Pruning also has other benefits. It's the way to strike a balance between shoot growth and fruit production, so important in ensuring that your tree bears the largest and tastiest fruits year after year. And keeping branches open to light and air also speeds drying of leaves and fruits, decreasing diseases, and allows sprays to penetrate if spraying is needed.

Young Trees: Prune for Form

The first years a fruit tree is in the ground are important to its future performance. It's then that the tree should form its permanent framework. Your goal is to help your tree produce branches that are strong enough to support their future loads of fruit, and to develop branches that won't cross or shade each other. Centuries of fruit growing have spawned many different tree forms, but three predominate: open center, central leader, and modified central leader. The ideal form for a particular tree depends not only on your preferences, but also on the plant's natural growth habit.

Tree Forms

Tree Forms
Open center training, years one to three

The tree's main stem or stems is called a leader, a continuation of the trunk. A central-leader tree has a leader with branches growing off it; these branches are shorter near the top of the tree. The open-center tree has a vase shape made up of three or four leaders growing off the trunk in an outward and upward direction. The modified-central-leader tree starts with just a central leader, but when it grows to about 7 feet, you stop its growth by bending it over, which slows growth, or cutting back to a weak side branch.

The tree you get from a nursery may be a single upright stem, or whip. Alternatively, you may get a "feathered" tree, an upright stem with some side branches. If your new tree is a whip, shorten it by a third to a half to promote branching. For a feathered tree, save well-placed branches and completely cut away all others. Always cut broken stems and dead or diseased wood back into healthy tissue.

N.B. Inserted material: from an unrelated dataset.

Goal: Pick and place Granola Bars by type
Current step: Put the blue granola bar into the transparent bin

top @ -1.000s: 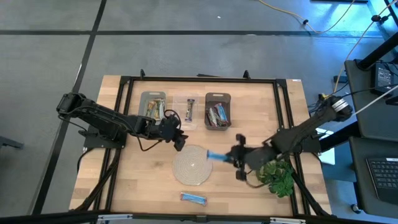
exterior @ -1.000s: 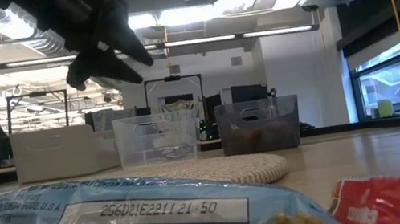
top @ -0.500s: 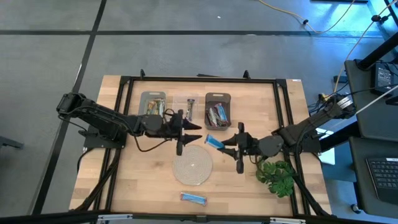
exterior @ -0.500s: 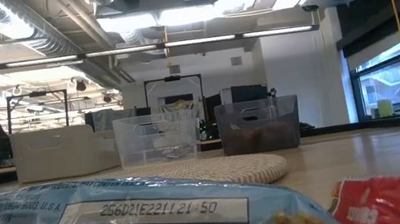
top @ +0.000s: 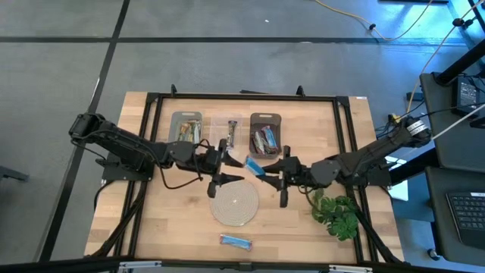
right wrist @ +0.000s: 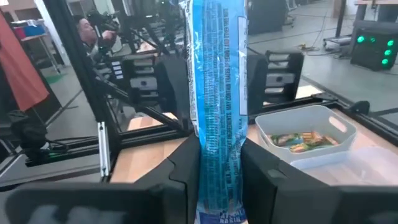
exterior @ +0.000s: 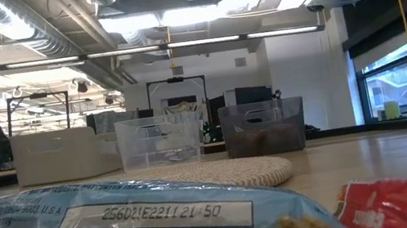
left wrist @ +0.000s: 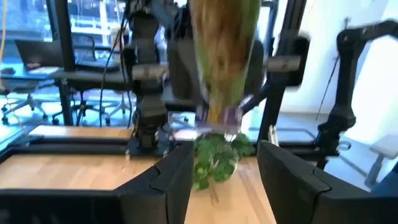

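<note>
My left gripper [top: 229,161] hovers over the far-left rim of the round woven mat [top: 233,202], pointing toward the table's right. It is shut on a gold-tan and green granola bar [left wrist: 224,56]. My right gripper [top: 267,171] faces it from the mat's far-right side, shut on a bright blue granola bar [top: 255,167]. Another blue bar [top: 235,241] lies flat near the table's near edge and fills the low view's foreground [exterior: 122,219]. Three trays at the far side hold more bars: pale [top: 187,127], clear [top: 231,133] and dark [top: 265,136]. My left gripper [left wrist: 224,155] has the gold-tan bar by its lower end [left wrist: 221,118], at the free ends of the fingers. Blur hides the exact place of contact. The fingers are level, coming from the table's left. The bar is lifted clear and sticks out beyond the fingertips. My right gripper [right wrist: 221,162] pinches the blue bar across its width, near one end [right wrist: 219,155], between the two fingers. The fingers are level, coming from the table's right. The bar is lifted clear, runs on lengthwise past the fingertips, and its wrapper is bowed in along its length.
A leafy green plant [top: 337,214] stands near the right arm's forearm. The black frame rails [top: 155,152] run along the table's sides. In the low view the three trays [exterior: 160,140] stand beyond the mat [exterior: 222,173]. Bare wood lies left of the mat.
My left gripper rose from the mat's far-left edge, tipped from pointing down to level, and left the low view. My right gripper went from the mat's right side toward the far edge and the left, carrying the blue bar up off the mat.
</note>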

For any of the three basic tree forms, begin branch selection the first season. Start with the first branch about 2 feet from the ground, then space higher ones about 6 to 8 inches apart. Strive for a spiral arrangement of branches so that each branch has room to spread. Also, choose branches that make wide angles (45&degF to 60&degF) with the central leader, because such branches are most firmly anchored to the stem.

For an open-center tree, once you have selected three or four branches, cut the central stem off just above the topmost branch. The tree then continues to grow upward and outward along the branches, now officially leaders (but not central leaders). As these leaders grow, make sure that none of their side branches originates so low that they interfere with each other.

If your tree is a central-leader or modified-central-leader type, induce the central leader to keep making new branches by cutting off about a third of the previous season's growth each year while the plant is dormant. If dormant-season pruning doesn't produce enough branching options, tip prune leaders during the growing season. Cut back the leader by a few inches each time it grows a few inches above the point where you want a side branch. The uppermost bud that remains after cutting back the leader usually grows to become an upright shoot, a continuation of the leader. Lower buds grow out to produce side branches. Select new side branches that are well spaced along the leader and firmly anchored to it.

The central leader on both central-leader and young modified-central-leader trees should remain as the dominant and most upright stem of the tree--the horticultural top dog. If the leading stem should grow into two equally vigorous stems, remove one of them immediately and completely. Also, don't let the central leader fruit in its first few years and don't let it bend over, because both circumstances would weaken its growth.